All records below must be reproduced exactly, although any pictures they contain are to be omitted.

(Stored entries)
----------
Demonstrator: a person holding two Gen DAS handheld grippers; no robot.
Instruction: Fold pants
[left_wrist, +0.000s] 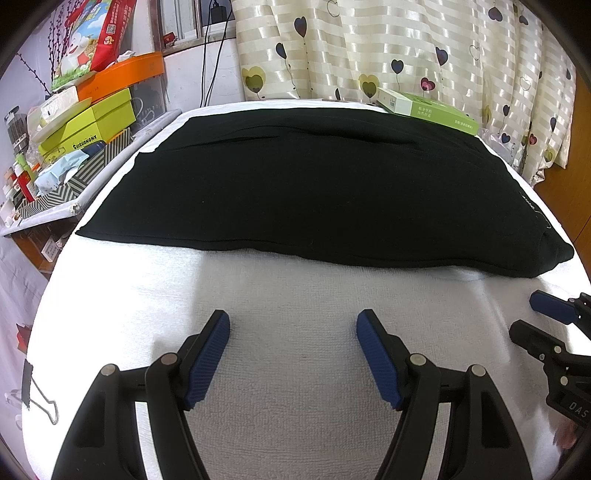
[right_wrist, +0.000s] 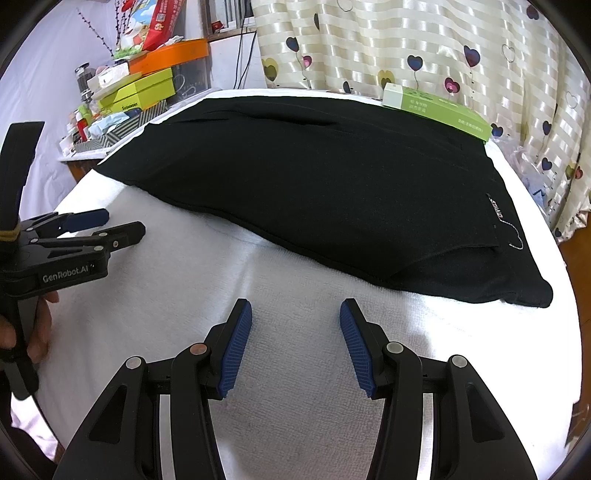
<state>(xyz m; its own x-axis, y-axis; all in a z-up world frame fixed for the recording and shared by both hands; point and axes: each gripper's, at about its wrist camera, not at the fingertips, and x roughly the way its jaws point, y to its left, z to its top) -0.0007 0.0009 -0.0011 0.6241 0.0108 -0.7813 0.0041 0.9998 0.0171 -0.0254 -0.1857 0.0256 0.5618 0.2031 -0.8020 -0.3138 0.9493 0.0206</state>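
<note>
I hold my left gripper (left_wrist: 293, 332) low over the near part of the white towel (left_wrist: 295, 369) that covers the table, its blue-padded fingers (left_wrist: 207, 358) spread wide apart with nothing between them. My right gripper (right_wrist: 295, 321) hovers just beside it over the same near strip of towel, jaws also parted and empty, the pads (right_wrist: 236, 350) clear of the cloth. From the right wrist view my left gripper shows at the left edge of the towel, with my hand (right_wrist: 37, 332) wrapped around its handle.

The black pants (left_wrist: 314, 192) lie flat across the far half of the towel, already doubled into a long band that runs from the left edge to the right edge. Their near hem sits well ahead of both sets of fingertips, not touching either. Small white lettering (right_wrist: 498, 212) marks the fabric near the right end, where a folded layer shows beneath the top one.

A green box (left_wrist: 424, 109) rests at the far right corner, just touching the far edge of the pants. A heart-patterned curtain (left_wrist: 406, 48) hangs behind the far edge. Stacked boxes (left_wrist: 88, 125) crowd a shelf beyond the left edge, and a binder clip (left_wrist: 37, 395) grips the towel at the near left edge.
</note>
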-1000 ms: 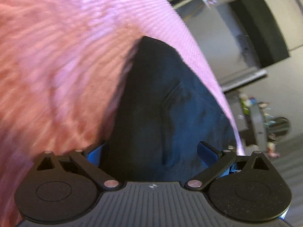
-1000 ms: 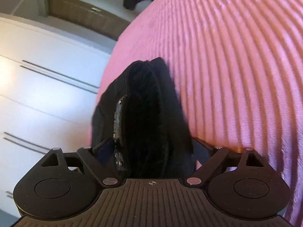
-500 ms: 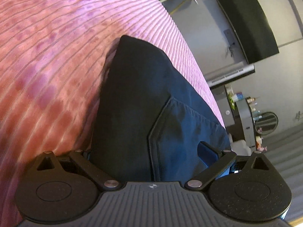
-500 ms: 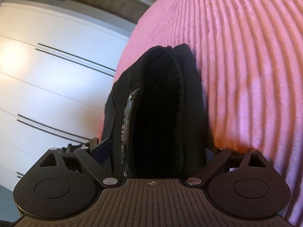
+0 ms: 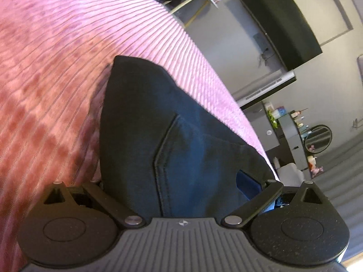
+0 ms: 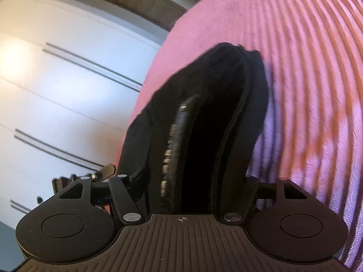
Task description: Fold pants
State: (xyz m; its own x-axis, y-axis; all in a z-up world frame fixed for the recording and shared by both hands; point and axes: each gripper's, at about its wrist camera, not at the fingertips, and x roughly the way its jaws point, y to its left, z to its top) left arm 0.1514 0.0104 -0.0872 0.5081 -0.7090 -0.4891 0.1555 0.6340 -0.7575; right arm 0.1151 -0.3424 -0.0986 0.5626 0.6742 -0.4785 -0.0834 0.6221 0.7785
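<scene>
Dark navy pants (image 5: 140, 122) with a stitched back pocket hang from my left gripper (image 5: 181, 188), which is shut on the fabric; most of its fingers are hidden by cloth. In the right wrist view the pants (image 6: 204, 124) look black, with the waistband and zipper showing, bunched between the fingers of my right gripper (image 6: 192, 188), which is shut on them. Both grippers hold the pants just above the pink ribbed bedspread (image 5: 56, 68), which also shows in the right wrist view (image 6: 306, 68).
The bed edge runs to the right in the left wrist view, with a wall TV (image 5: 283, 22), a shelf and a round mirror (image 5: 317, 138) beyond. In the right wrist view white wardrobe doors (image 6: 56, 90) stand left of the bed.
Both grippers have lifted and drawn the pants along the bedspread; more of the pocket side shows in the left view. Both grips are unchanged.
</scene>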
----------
→ **Answer to this problem**
Demonstrator: a person holding two Gen DAS handheld grippers; no robot.
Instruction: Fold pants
[left_wrist, +0.000s] 
[right_wrist, +0.000s] 
<state>(xyz m; its own x-axis, y-axis; all in a z-up world frame fixed for the recording and shared by both hands; point and axes: each gripper's, at about its wrist camera, not at the fingertips, and x roughly the way its jaws point, y to its left, z to its top) -0.0007 0.0009 -0.0011 0.6241 0.0108 -0.7813 0.0041 0.9998 0.0171 -0.0254 -0.1857 0.0256 0.5618 0.2031 -0.8020 -0.3138 0.9493 0.0206</state>
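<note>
I hold my left gripper (left_wrist: 293, 332) low over the near part of the white towel (left_wrist: 295, 369) that covers the table, its blue-padded fingers (left_wrist: 207, 358) spread wide apart with nothing between them. My right gripper (right_wrist: 295, 321) hovers just beside it over the same near strip of towel, jaws also parted and empty, the pads (right_wrist: 236, 350) clear of the cloth. From the right wrist view my left gripper shows at the left edge of the towel, with my hand (right_wrist: 37, 332) wrapped around its handle.

The black pants (left_wrist: 314, 192) lie flat across the far half of the towel, already doubled into a long band that runs from the left edge to the right edge. Their near hem sits well ahead of both sets of fingertips, not touching either. Small white lettering (right_wrist: 498, 212) marks the fabric near the right end, where a folded layer shows beneath the top one.

A green box (left_wrist: 424, 109) rests at the far right corner, just touching the far edge of the pants. A heart-patterned curtain (left_wrist: 406, 48) hangs behind the far edge. Stacked boxes (left_wrist: 88, 125) crowd a shelf beyond the left edge, and a binder clip (left_wrist: 37, 395) grips the towel at the near left edge.
</note>
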-1000 ms: 
-1000 ms: 
-500 ms: 
-500 ms: 
+0 ms: 
+0 ms: 
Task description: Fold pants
State: (xyz m; its own x-axis, y-axis; all in a z-up world frame fixed for the recording and shared by both hands; point and axes: each gripper's, at about its wrist camera, not at the fingertips, and x roughly the way its jaws point, y to its left, z to its top) left arm 0.1514 0.0104 -0.0872 0.5081 -0.7090 -0.4891 0.1555 0.6340 -0.7575; right arm 0.1151 -0.3424 -0.0986 0.5626 0.6742 -0.4785 -0.0834 0.6221 0.7785
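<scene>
Dark navy pants (image 5: 140, 122) with a stitched back pocket hang from my left gripper (image 5: 181, 188), which is shut on the fabric; most of its fingers are hidden by cloth. In the right wrist view the pants (image 6: 204, 124) look black, with the waistband and zipper showing, bunched between the fingers of my right gripper (image 6: 192, 188), which is shut on them. Both grippers hold the pants just above the pink ribbed bedspread (image 5: 56, 68), which also shows in the right wrist view (image 6: 306, 68).
The bed edge runs to the right in the left wrist view, with a wall TV (image 5: 283, 22), a shelf and a round mirror (image 5: 317, 138) beyond. In the right wrist view white wardrobe doors (image 6: 56, 90) stand left of the bed.
Both grippers have lifted and drawn the pants along the bedspread; more of the pocket side shows in the left view. Both grips are unchanged.
</scene>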

That completes the exercise.